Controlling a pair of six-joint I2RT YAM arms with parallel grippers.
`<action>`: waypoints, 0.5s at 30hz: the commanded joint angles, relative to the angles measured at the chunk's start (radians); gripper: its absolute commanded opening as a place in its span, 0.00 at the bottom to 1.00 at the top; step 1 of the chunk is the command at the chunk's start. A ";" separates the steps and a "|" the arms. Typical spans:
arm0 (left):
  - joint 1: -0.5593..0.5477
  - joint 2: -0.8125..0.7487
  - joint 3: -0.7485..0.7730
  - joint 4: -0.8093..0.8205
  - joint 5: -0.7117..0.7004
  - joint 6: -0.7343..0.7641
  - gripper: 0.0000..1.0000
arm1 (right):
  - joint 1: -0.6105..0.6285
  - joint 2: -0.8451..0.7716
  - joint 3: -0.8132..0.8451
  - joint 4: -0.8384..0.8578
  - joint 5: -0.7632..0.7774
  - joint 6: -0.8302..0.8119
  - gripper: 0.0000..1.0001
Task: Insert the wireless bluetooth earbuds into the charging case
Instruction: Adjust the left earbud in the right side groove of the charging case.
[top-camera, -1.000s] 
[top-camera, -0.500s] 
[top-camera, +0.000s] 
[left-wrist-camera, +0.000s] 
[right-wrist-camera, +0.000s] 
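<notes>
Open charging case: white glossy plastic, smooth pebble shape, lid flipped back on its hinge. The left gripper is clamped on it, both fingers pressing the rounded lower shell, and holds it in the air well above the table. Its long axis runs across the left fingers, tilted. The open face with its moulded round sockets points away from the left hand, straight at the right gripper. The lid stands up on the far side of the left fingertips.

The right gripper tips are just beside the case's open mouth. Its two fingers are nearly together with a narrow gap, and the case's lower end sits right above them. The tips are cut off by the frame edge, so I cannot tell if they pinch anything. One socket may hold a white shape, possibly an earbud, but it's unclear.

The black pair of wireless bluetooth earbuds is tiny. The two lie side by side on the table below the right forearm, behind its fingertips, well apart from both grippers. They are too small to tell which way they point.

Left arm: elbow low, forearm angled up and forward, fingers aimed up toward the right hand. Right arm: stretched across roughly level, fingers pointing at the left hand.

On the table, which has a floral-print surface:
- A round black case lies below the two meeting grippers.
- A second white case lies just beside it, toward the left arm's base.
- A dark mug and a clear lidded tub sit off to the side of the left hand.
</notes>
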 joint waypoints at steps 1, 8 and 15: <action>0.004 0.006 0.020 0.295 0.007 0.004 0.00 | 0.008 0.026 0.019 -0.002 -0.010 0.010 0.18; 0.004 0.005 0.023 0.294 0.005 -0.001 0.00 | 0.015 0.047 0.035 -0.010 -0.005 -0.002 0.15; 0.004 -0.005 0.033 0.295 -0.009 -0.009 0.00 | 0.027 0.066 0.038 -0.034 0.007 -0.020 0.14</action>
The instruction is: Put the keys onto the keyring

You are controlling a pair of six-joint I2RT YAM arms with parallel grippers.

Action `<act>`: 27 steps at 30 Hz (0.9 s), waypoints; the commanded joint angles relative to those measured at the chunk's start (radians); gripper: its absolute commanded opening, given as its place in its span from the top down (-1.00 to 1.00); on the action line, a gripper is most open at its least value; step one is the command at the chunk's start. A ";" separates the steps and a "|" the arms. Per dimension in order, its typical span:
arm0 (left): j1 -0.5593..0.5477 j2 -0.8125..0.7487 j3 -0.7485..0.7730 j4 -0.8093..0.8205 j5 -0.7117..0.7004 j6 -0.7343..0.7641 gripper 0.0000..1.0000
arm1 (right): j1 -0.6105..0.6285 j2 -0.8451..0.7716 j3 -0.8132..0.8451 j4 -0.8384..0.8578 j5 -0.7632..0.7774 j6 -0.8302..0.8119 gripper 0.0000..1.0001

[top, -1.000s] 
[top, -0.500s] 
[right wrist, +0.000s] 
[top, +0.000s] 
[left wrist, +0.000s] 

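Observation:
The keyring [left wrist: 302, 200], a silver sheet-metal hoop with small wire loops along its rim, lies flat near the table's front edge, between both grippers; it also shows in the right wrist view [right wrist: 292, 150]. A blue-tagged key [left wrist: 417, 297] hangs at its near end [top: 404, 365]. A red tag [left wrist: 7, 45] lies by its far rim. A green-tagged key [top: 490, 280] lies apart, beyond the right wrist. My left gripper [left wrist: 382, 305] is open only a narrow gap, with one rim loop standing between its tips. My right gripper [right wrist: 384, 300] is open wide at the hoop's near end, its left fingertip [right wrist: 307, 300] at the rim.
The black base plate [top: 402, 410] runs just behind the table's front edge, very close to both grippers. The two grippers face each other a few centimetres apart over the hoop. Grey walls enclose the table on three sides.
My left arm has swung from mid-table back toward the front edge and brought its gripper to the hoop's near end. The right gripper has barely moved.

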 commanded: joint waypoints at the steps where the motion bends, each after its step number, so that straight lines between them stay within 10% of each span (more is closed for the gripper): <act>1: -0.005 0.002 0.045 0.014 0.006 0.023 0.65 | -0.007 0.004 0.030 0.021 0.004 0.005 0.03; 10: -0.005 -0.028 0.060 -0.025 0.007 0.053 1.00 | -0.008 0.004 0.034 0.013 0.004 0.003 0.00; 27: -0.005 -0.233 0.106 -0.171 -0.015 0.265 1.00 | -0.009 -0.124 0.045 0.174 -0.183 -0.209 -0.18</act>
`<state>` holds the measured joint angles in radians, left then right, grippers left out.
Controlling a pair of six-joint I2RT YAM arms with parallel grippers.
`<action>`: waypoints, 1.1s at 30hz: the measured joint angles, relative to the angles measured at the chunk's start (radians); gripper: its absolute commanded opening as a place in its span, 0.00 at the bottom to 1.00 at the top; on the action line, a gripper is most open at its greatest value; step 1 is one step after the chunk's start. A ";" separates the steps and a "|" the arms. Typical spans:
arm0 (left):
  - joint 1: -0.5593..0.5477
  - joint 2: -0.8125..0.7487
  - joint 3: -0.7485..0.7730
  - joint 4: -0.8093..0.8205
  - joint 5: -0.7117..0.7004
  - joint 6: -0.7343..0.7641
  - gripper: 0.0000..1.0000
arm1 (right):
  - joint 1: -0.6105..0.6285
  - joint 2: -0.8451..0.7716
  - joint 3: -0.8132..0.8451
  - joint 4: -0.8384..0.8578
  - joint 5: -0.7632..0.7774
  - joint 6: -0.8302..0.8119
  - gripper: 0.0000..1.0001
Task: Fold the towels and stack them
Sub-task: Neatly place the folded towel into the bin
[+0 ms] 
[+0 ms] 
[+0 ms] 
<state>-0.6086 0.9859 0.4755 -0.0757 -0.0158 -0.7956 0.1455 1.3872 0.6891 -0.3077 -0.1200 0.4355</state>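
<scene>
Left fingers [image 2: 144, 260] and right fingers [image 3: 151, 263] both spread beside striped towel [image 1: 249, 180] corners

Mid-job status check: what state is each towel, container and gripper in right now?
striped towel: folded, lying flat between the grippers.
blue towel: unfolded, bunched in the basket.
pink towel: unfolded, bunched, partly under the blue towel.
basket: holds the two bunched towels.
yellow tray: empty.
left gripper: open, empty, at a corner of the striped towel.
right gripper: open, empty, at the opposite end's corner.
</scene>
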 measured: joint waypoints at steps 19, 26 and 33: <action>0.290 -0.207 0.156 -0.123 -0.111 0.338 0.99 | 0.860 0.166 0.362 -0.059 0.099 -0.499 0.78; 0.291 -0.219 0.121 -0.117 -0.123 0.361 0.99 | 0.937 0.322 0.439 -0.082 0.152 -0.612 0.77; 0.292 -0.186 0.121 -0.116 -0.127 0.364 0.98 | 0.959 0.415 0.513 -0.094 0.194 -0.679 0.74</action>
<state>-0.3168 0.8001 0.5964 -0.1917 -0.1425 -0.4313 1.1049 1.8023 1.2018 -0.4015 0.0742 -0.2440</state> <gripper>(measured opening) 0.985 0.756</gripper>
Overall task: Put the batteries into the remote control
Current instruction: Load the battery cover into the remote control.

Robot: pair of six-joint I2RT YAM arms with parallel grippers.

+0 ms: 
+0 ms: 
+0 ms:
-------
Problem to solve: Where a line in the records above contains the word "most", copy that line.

Answer for this exercise:
Action `<act>`: 27 steps at 30 Hz (0.9 s), waypoints; the commanded joint angles relative to those measured at the chunk's start (radians); gripper: its absolute commanded opening, given as its place in its span from the top down (-1.00 to 1.00); on the action line, a gripper is most open at its least value; step one is the command at the chunk's start. A ";" separates the steps and a "|" the arms. Per dimension in order, its typical span:
`<action>`: waypoints, 1.1s at 30hz: the measured joint angles, relative to the angles measured at the chunk's start (radians); gripper: its absolute commanded opening as a place in its span, 0.00 at the bottom to 1.00 at the top; on the action line, a gripper is most open at its greatest value; step 1 is one step after the chunk's start. A ";" separates the steps and a "|" the arms. Typical spans:

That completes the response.